Feature request: Check CONFIG_RESET_ATTACK_MITIGATION

[hannob]

Thanks for this tool.

I'd propose to add a check for CONFIG_RESET_ATTACK_MITIGATION.
This is a feature that on modern systems will set a flag on boot that signals the BIOS to wipe the memory if an unclean shutdown happened. This can protect against some forms of cold boot attacks where you reboot into another system and try to read out the memory from the previous run.

Here's the Kernel submission with some explanation:
https://lwn.net/Articles/730006/

It's also explained in this talk:
https://www.youtube.com/watch?v=RqvPZnLkP70 (around minute 35)

[Bernhard40]

This option needs userspace support, otherwise it's not recommended for use:
https://git.kernel.org/pub/scm/linux/kernel/git/torvalds/linux.git/commit/?id=a5c03c31af2291f13689d11760c0b59fb70c9a5a

https://bugzilla.redhat.com/show_bug.cgi?id=1532058

[hannob]

Interesting, is there any userspace tool to do this?
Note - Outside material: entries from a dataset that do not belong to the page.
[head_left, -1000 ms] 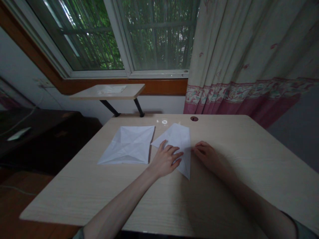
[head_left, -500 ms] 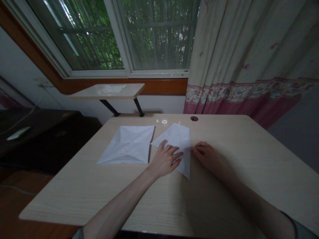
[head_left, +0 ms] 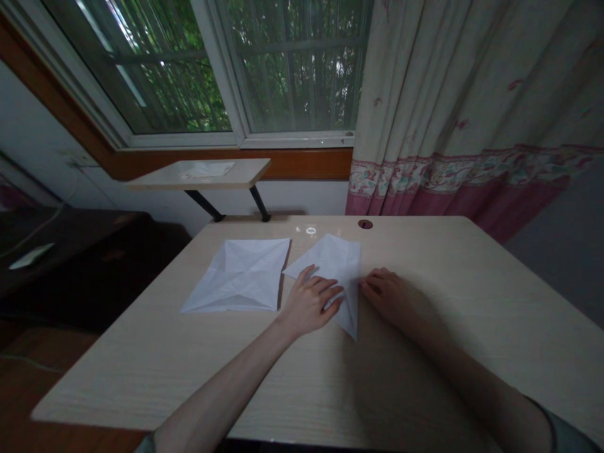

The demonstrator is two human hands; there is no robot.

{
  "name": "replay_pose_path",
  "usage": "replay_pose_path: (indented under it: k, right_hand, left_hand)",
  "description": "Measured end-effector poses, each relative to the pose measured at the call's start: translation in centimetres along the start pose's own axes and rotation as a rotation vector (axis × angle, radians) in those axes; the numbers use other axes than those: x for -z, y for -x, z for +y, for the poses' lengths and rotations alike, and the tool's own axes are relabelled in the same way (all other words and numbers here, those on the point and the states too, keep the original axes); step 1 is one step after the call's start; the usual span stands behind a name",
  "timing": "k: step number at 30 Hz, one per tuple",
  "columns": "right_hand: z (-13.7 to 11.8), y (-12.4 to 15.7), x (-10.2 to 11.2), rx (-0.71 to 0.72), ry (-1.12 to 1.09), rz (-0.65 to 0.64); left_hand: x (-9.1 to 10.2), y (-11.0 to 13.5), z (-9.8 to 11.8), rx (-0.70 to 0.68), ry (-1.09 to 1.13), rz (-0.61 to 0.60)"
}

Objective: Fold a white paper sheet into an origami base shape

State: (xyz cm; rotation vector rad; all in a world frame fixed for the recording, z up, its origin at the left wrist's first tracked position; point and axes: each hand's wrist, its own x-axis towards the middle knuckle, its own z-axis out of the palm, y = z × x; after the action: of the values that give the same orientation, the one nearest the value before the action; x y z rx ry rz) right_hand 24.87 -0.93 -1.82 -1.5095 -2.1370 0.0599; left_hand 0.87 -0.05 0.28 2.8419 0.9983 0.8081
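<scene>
Lying spread mid-frame, the left hand point(head_left: 311, 303) covers folded paper point(head_left: 348, 257), probably light, easily creased; right hand point(head_left: 385, 294) curls, pinch unclear, at its right edge, the likeliest hold.

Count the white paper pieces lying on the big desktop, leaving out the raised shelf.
2: a creased square piece on the left, and a folded, pointed piece beside it, partly under the left hand. More could be hidden beneath.
</scene>
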Motion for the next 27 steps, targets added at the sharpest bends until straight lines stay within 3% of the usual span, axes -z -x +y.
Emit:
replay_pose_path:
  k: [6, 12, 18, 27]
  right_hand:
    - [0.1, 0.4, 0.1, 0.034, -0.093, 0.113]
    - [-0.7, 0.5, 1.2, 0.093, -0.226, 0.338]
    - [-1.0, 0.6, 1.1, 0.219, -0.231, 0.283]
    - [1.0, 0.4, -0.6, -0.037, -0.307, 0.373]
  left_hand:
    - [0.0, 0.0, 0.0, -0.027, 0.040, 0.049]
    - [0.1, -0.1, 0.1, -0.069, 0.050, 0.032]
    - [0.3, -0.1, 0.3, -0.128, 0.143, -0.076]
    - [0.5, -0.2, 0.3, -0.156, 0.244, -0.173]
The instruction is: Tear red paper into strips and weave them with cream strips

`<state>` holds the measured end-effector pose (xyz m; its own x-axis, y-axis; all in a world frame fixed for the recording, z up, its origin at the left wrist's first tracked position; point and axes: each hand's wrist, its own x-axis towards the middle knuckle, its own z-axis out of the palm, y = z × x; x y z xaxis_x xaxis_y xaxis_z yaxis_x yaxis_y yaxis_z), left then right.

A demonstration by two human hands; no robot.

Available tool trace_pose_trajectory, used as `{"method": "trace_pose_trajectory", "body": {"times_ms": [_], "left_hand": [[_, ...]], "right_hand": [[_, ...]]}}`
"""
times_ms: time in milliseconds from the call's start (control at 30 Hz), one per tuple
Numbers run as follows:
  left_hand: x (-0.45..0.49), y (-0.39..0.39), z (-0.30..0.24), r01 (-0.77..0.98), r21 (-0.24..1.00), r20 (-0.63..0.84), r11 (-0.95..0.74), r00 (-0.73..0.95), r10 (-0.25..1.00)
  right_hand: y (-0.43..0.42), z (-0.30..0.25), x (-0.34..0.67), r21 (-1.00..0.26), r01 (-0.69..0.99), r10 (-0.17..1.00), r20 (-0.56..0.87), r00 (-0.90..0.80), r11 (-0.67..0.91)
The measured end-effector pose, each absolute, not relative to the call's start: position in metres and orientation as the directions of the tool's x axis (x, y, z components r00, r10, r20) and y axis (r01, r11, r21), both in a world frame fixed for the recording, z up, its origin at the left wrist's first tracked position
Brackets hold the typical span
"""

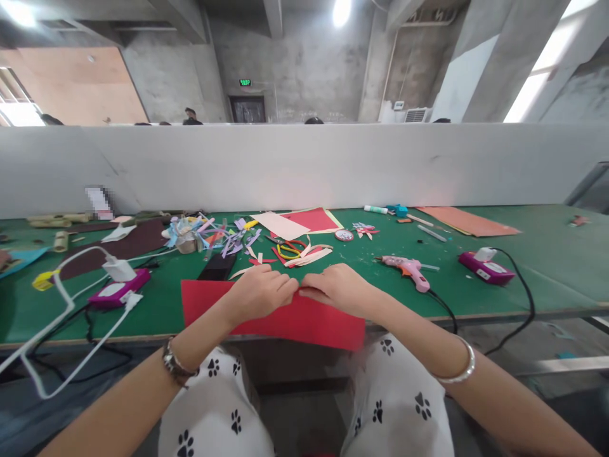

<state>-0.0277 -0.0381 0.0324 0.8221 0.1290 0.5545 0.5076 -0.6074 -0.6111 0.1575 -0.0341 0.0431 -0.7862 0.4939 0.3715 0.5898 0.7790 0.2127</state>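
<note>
A red sheet of paper (pixel 285 327) hangs partly over the table's front edge in front of me. My left hand (pixel 264 292) is closed on its upper edge near the middle, fingers pressed together. Close beside it, my right hand (pixel 335 289) pinches the same edge, the fingertips almost meeting the left ones. Just beyond my hands lie pliers (pixel 292 247) with red and yellow handles, and pale paper strips (pixel 314 255). A black phone-like slab (pixel 217 266) is partly covered by the red sheet.
A pink glue gun (pixel 406 270) lies at right, its cord running off the edge. Purple power blocks (pixel 485 266) sit on both sides, with cables. Paper scraps (pixel 238 241) and red and pale sheets (pixel 311 220) lie further back, before a white partition (pixel 304 165).
</note>
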Motion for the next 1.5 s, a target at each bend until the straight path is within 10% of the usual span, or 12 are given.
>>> {"method": "trace_pose_trajectory", "body": {"times_ms": [633, 733, 900, 1500], "left_hand": [[-0.140, -0.029, 0.039, 0.554, -0.751, 0.513, -0.360, 0.832, 0.210], [-0.136, -0.035, 0.042, 0.720, -0.652, 0.681, -0.239, 0.694, 0.232], [-0.072, -0.048, 0.042, 0.650, -0.548, 0.615, -0.527, 0.740, 0.273], [-0.049, -0.034, 0.027, 0.427, -0.695, 0.447, -0.579, 0.887, 0.118]], "right_hand": [[-0.029, 0.048, 0.206, 0.046, 0.648, 0.612, 0.284, -0.738, 0.760], [-0.030, 0.047, 0.206, 0.143, 0.644, 0.586, 0.303, -0.752, 0.752], [-0.032, 0.044, 0.189, 0.397, 0.479, 0.363, 0.334, -0.870, 0.783], [-0.015, 0.027, 0.199, 0.640, 0.417, 0.183, 0.400, -0.898, 0.646]]}}
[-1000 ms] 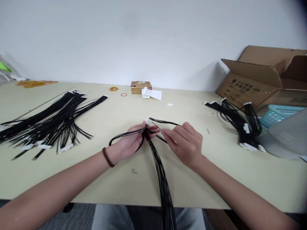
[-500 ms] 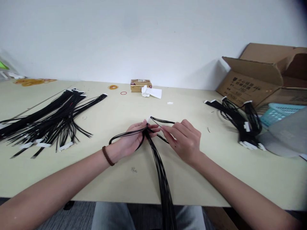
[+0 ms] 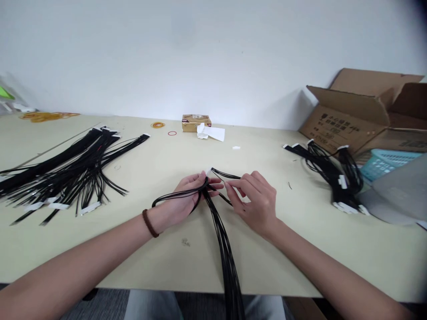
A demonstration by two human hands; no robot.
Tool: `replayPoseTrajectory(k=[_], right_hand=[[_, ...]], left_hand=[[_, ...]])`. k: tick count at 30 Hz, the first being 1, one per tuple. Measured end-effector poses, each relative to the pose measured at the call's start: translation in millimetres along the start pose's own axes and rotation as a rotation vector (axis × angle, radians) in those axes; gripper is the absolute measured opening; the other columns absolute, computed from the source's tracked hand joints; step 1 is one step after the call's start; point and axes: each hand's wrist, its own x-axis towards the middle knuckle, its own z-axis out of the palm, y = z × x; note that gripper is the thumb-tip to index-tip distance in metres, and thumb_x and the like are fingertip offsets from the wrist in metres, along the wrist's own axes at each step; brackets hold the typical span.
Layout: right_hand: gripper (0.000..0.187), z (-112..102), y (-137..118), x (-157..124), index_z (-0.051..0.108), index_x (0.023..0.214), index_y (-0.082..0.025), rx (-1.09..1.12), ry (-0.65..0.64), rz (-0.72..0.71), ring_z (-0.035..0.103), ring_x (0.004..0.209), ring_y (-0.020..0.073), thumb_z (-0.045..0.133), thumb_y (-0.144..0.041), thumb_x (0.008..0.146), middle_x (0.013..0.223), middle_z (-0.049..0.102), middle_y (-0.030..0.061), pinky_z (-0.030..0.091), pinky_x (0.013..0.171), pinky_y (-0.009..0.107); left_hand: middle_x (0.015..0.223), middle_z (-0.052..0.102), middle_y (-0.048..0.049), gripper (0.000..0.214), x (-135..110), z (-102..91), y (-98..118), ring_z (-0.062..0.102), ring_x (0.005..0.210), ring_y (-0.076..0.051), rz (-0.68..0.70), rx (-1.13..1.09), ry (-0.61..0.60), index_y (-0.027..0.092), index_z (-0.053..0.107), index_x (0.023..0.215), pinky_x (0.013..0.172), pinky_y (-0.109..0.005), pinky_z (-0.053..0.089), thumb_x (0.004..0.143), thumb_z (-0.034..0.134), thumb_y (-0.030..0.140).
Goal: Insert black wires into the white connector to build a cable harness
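My left hand [image 3: 190,195] is closed around a wire harness [image 3: 222,240] of thin black wires near its white connector [image 3: 209,171]. One loop of wires curves back over the left wrist, and the long bundle hangs down past the table's front edge. With thumb and forefinger my right hand [image 3: 254,200] pinches a single thin black wire just right of the connector. Other wires from the harness pass behind the right hand's fingers.
Several black wire harnesses [image 3: 83,164] lie at left; more [image 3: 325,173] lie at right. Beyond those stand an open cardboard box [image 3: 347,122], a blue basket [image 3: 383,164] and a grey cap-like item [image 3: 396,191]. A small box [image 3: 196,123], paper [image 3: 215,133] and rubber bands [image 3: 158,125] sit at the back.
The view has tilted slightly, so everything sits a little lower. Both hands keep their hold; the right fingers have shifted slightly along or with the pinched wire.
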Motion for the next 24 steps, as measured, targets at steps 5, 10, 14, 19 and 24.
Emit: replayPoseTrajectory(k=[5,10,14,19,24], right_hand=[[0.008,2,-2,0,0.054,0.074,-0.019,0.000,-0.019,0.026,0.041,0.063,0.0127,0.056,-0.012,0.077,0.061,0.053,-0.0009,0.036,0.057,0.025],[0.006,3,0,-1,0.056,0.078,-0.020,-0.057,-0.015,0.051,0.044,0.074,0.0166,0.056,-0.014,0.078,0.076,0.057,0.0037,0.039,0.063,0.029],[0.004,4,-1,1,0.055,0.077,-0.020,-0.030,-0.052,0.063,0.046,0.082,0.0191,0.054,-0.016,0.080,0.085,0.057,0.0069,0.042,0.066,0.031],[0.008,8,1,13,0.051,0.081,-0.019,0.189,-0.218,0.053,0.053,0.095,0.0186,0.046,-0.014,0.083,0.104,0.060,0.0088,0.046,0.078,0.034],[0.022,14,6,21,0.051,0.104,-0.020,0.366,-0.427,0.180,0.058,0.078,0.0144,0.039,-0.015,0.085,0.087,0.061,0.0042,0.048,0.070,0.029]], left_hand=[[0.088,0.066,-0.0106,0.019,-1,5.5,1,0.060,0.077,-0.015,0.014,0.023,0.053,0.010,0.060,0.077,0.072,-0.028,0.047,0.080,0.056,0.027],[0.090,0.065,-0.0111,0.024,-1,5.9,0,0.060,0.076,-0.016,0.040,0.067,0.041,0.010,0.062,0.080,0.072,-0.028,0.048,0.079,0.057,0.033],[0.090,0.066,-0.0116,0.026,1,3.7,-4,0.061,0.077,-0.016,0.055,0.086,0.024,0.009,0.062,0.080,0.070,-0.028,0.048,0.079,0.058,0.035],[0.085,0.067,-0.0096,0.027,1,0.9,-3,0.061,0.075,-0.016,0.051,0.087,-0.056,0.009,0.064,0.084,0.070,-0.028,0.048,0.078,0.059,0.035],[0.084,0.068,-0.0061,0.019,0,-4.7,2,0.061,0.082,-0.016,0.033,0.060,-0.126,0.014,0.067,0.085,0.070,-0.025,0.048,0.080,0.056,0.029]])
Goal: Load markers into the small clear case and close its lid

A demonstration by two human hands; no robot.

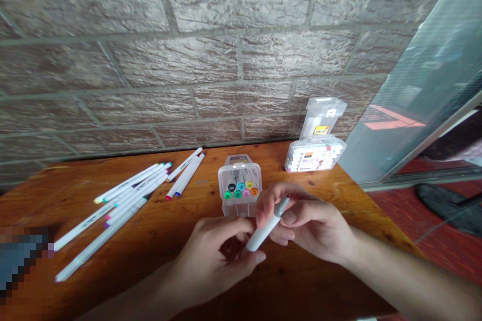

Or is this basically unsupported in current systems?

[anthraxx]

@hannob I wanted to look into this for systemd, but forgot for quite a while. thanks for reminding me, back then there was no userspace support, theoretically you could add a systemd service but doing it properly is bit more tricky. I'm putting this back onto my todo list and take a dive into how to properly implement this into systemd itself at a place that could guarantee that all other services etc. are already properly shut down.

[a13xp0p0v]

Hello @hannob @Bernhard40 @anthraxx,

RESET_ATTACK_MITIGATION is a nice option, I will add this check to the script with a comment about userspace support.

That case will be similar to the STATIC_USERMODEHELPER option, which needs the userspace support as well (but, as I know, enabling it currently breaks systemd workflow on Ubuntu).

[a13xp0p0v]

Hm... By the way Ubuntu 18 has RESET_ATTACK_MITIGATION enabled.